Exercise prompt:
Transcribe the listing exactly, skipping every picture.

Collected data:
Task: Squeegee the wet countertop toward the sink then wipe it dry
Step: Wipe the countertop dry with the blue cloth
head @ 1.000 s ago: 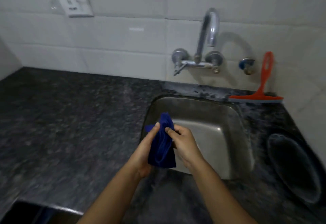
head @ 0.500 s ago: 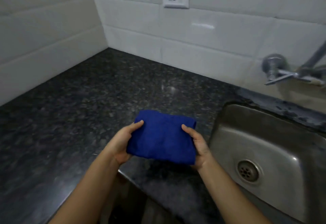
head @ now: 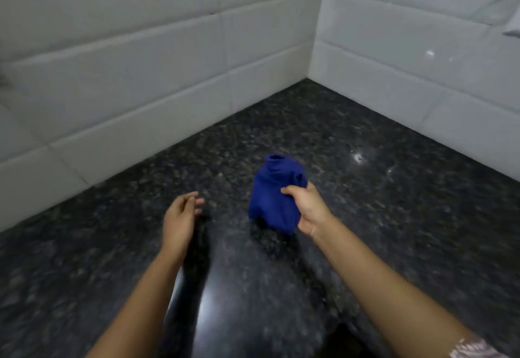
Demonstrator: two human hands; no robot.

Output for this exercise:
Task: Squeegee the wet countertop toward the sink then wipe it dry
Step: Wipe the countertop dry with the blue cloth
head @ 1.000 s ago: 
head @ 0.500 s ago: 
head @ now: 
Demonstrator: two human hands; no robot.

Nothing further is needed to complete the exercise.